"classifier does not support confidence values" with non-16S/18S data

Chris_Barrington · January 24, 2019, 1:07pm

Hi,

I am analysing a yeast amplicon-type experiment and was hoping that I would be able to use QIIME2 for a substantial part (if not all) of the process. I have multiple samples taken over a time course and multiple replicates for each (24 FastQ files in total) that have already been demultiplexed by our sequencing service.

However, the data are not 16S/18S derived. The libraries were constructed following PCR amplification of a unique barcode on a vector to identify yeast strains - the presence of which I want to assess in each treatment condition and time point. The FastQ reads have a structure like: .*[PCR PRIMER][BARCODE][VECTOR]. All of the barcodes are 20bp but some of the reads have a few bp before the PCR primer sequence; the barcodes are not in exactly the same position for all reads.

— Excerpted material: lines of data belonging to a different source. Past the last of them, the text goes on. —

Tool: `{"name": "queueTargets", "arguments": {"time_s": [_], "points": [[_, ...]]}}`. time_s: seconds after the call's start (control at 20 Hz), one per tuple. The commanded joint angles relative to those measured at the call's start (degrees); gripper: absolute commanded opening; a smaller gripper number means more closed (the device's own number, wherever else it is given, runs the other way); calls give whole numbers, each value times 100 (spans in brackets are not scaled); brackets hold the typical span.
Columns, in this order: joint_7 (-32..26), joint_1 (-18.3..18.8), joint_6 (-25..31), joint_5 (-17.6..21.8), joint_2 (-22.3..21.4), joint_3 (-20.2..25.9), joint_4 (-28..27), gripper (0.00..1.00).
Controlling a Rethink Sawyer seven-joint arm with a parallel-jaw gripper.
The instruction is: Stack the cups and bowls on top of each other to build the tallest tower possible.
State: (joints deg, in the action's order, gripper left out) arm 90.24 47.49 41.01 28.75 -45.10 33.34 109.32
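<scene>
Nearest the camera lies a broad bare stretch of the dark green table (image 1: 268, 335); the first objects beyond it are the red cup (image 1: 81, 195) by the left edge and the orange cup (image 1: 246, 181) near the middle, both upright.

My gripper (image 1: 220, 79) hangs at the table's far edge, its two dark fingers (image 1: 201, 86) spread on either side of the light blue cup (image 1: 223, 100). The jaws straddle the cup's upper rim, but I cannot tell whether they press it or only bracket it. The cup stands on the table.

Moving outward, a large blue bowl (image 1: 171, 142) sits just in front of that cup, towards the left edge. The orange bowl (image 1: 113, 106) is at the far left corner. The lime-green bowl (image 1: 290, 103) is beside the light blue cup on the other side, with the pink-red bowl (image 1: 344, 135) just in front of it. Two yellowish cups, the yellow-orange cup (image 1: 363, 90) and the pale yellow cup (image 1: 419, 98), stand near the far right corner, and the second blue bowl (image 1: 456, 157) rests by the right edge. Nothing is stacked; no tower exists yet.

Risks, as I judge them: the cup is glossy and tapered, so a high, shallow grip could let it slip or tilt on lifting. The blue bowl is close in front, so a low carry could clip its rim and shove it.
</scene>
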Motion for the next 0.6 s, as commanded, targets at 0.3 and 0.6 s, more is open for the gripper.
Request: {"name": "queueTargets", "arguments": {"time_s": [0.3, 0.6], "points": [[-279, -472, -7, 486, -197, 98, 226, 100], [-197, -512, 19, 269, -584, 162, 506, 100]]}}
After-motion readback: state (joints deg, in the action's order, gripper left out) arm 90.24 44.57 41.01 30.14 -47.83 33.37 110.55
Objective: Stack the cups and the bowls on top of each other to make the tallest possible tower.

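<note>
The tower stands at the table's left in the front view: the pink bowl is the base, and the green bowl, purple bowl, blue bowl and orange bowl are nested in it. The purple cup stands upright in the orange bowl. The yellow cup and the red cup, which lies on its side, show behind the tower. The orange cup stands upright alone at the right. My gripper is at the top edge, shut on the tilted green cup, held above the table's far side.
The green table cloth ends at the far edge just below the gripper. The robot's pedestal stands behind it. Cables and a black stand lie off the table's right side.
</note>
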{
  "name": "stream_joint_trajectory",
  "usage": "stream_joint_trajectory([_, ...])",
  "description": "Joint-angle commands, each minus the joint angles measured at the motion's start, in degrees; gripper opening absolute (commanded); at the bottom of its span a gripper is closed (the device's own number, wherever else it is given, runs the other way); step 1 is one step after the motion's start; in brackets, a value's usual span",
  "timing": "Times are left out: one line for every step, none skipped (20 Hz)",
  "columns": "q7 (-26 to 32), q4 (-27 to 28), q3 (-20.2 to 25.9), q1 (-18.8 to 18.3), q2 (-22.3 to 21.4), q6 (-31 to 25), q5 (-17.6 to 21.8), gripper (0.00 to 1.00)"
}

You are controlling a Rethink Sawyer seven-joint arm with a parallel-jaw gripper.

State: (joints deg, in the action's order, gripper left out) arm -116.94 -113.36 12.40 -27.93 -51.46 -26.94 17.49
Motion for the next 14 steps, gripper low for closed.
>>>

My first step was to remove the PCR primer and vector sequence in the FastQ using FastX toolkit, leaving me with a FastQ file where every sequence is 20bp. I suspect this may not have been the best choice since the error correction in the dada2 step would be able to use that information? I suspect I should remove these parts of the reads in QIIME2 perhaps with the cutadapt plugin?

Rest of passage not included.